The Washington manual of surgery. 3rd ed . New York: Lippincott Williams and Wilknis; 2002: 687-705. 9. Nambiar PK, Lander S, Midha M, Ha C. Fournier’s gangrene in spinal cord injury: a case report. J Spinal Cord Med 2005; 28(2): 121-4.

10. Jiang T, Covington JA, Haile CA, Murphy JB, Rotolo FS, Lake AM. Fournier gangrene associated with Crohn disease. Mayo Clin Proc 2000; 75(6):647-9. 11. Benizri E, Fabiani P, Migliori G, et al. Gangrene of the perineum.

Urology1996; 47(6):935-9. 12. Flanigan RC. Diagnosis and treatment of gangrenous genitalia. Surg Clin North Am 1984; 64: 715-20. 13. Uppot RN, Levy HM, Patel PH.

Case54: Fournier’s gangrene. Radiology 2003 ; 226(1): 115-17. 14. Begley MG, Shawker TH, Robertson CN, Bock SN, Wei JP, Lotze MT. Fournier’s gangrene: diagnosis with scrotal USG. Radiology 1988; 169:387-9. 15.

Cumming MJ, Levi CS, Ackerman TE. US case of the day: Fournier gangrene. Radiographics 1994; 14:1423-24. 16. Atakan IH, Kaplan M, Kaya E, Aktoz T, Inci O. A life threatening infection: Fournier’s gangrene. Int Urol Nephrol 2002; 34(3): 387-92.

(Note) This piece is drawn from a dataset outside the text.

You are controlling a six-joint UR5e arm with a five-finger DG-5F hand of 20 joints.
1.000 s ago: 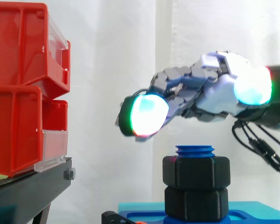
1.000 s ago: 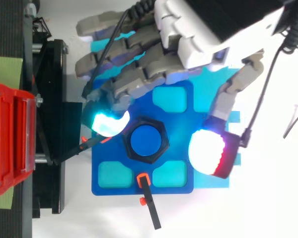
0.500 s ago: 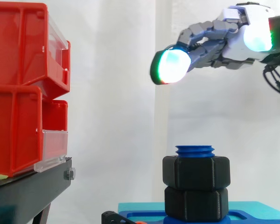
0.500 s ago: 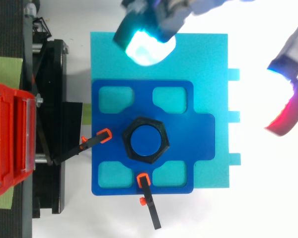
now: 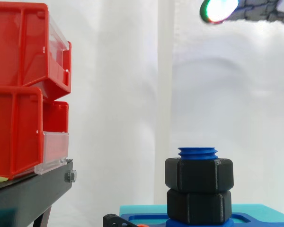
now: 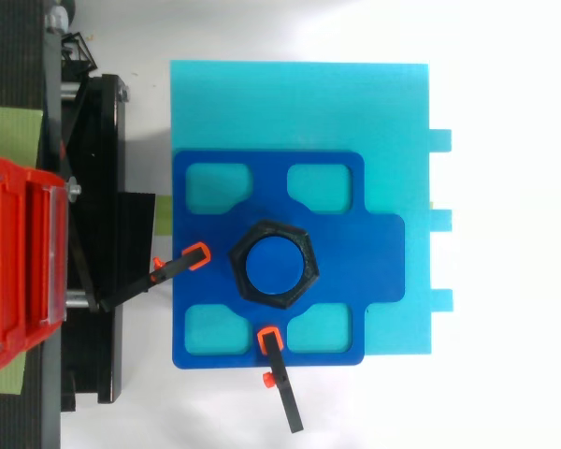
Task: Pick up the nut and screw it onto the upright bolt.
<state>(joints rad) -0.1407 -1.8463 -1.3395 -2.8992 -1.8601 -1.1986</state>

17. Sutherland ME, Merger AA. Necrotizing soft tissue infections. Surg Clin North Am 1994; 74: 591-607. 18. Lucca M, Unger HD, Devenny AMR. Tretment of Fournier’s gangrene with adjunctive hyperbaric oyygen therapy.

Am J Emer Med 1990; 8:385-7. 19. Kaul R, McGear A, Low DE, Green K, Scwartz B. Population-based surveillance for group A streptococcal necrotizing fasciitis: clinical features, prognostic indicators, and microbiologic analysis of seventy-seven cases. Am J Med 1997; 103:18-24.